2. Гипотеза Финансовой Нестабильности:
– За точку отсчета берем положение, когда экономика преуспевает, но компании и банки ведут себя консервативно.
– Большинство проектов реализуются успешно, существующий долг легко обслуживается – финансовый рычаг оправдан растущей прибыльностью.
– История успеха имеет тенденцию снижать резерв безопасности, требуемый бизнесом и банкирами – что вызывает увеличение объемов инвестиций.
– Позитивный пересмотр оценок денежных потоков, рост кредитования, инвестиций и цен на активы.
– Активы с повышенной ликвидностью и низкой доходностью девальвируют в стоимости ввиду снижения привлекательности, а соответствующие ставки финансирования растут.
– Начало «экономической эйфории» – увеличенное отношение долговой нагрузки к акционерному капиталу, постепенное наступление сложностей в выплате основной суммы долга, появление Понци-финансирования.
– Жизнеспособность деловой активности попадает под угрозу.
– Активы, чье приобретение было профинансировано в стиле Понци, приходится продавать, ликвидность высыхает, рынок активов затопляется.
– Эйфория становится паникой.
– “Стабильность – или спокойствие – в мире с цикличным прошлым и капиталистическими финансовыми институтами имеет дестабилизирующий эффект.” (Мински, 1978г.)
Резюмируя простым языком – пока экономика стабильна, бизнес и банки верят, что долг безопасен, однако постепенно рост долга начинает подрывать стабильность, а экономика становится крайне уязвимой.

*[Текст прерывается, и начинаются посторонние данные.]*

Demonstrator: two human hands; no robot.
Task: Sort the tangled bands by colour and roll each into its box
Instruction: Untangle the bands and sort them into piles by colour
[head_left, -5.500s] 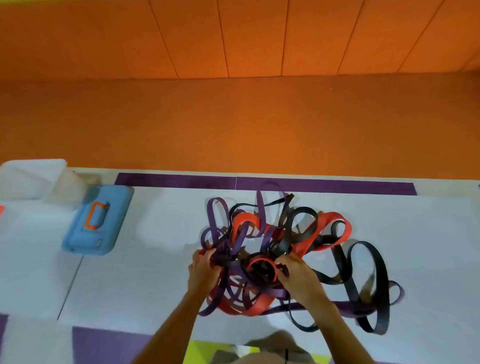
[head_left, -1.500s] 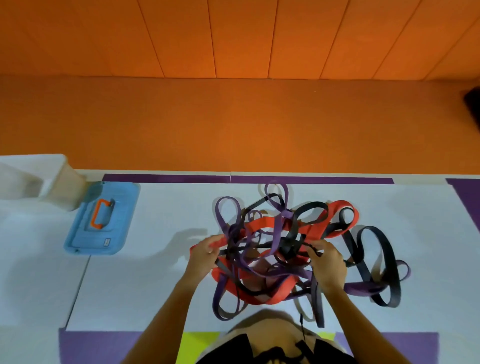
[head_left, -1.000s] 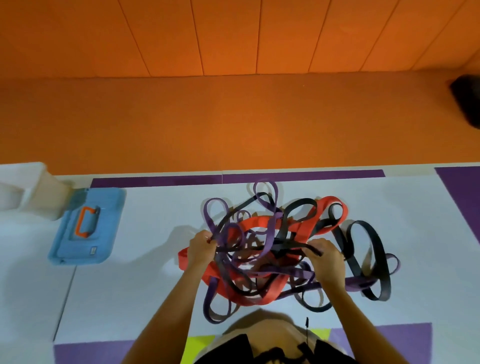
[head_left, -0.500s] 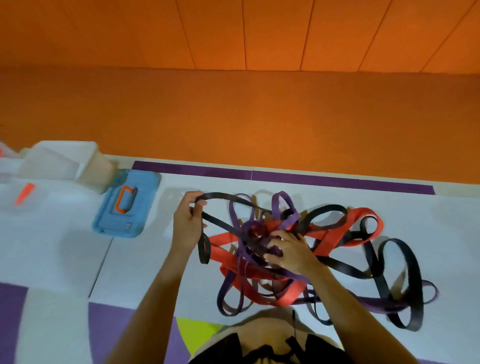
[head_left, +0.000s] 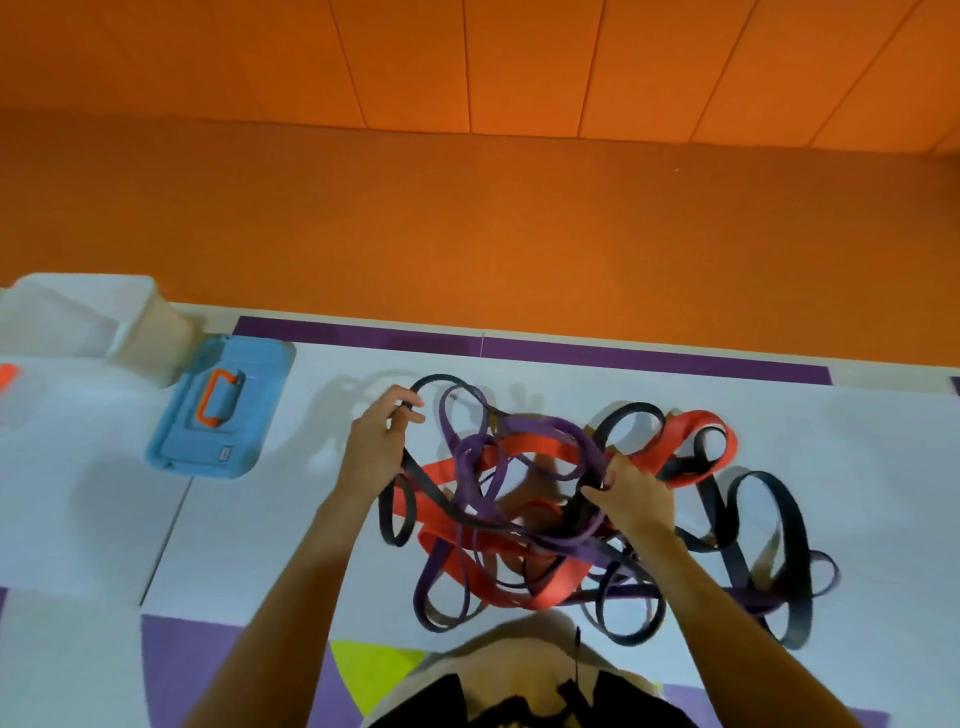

Затем наступает так называемый “момент Мински”, когда осознав опасный уровень риска, все экономические агенты начинают процесс deleverage – снижения уровня заёмного капитала в форме активной продажи, вызывающей высушивание рыночной ликвидности и спираль падения рыночных цен на активы, долговой дефляции и кризиса.
Российский финансовый кризис 1998 года, так же как и лето перед мировым кризисом 2007 года можно охарактеризовать как моменты Мински. Ипотечное кредитование и стройка жилья в Алматы в 2000х годах тоже испытали момент Мински перед обвалом.
Не вдаваясь в технические подробности, фундаментальный довод Мински и других неортодоксов состоит в том, что модели, которые используются для формирования экономической политики, должны быть способны сами, эндогенно, порождать в системе кризисные состояния вроде Великой депрессии, без внешних шоков – и лишь тогда они могут быть адекватны.
Советую к чтению статью Стива Кина “Развенчивая Макроэкономику” (2011) (http://www.eap-journal.com/archive/v41_i3_01-keen.pdf)
На сегодняшний день моделей, адекватно описывающих основные макропроцессы, воспроизводящих известные стилизованные экономические факты, и при этом способных сгенерировать момент Мински – в полноценной форме не существует. Надо сказать, что кроме Стива Кина мало кто вообще этим занимается.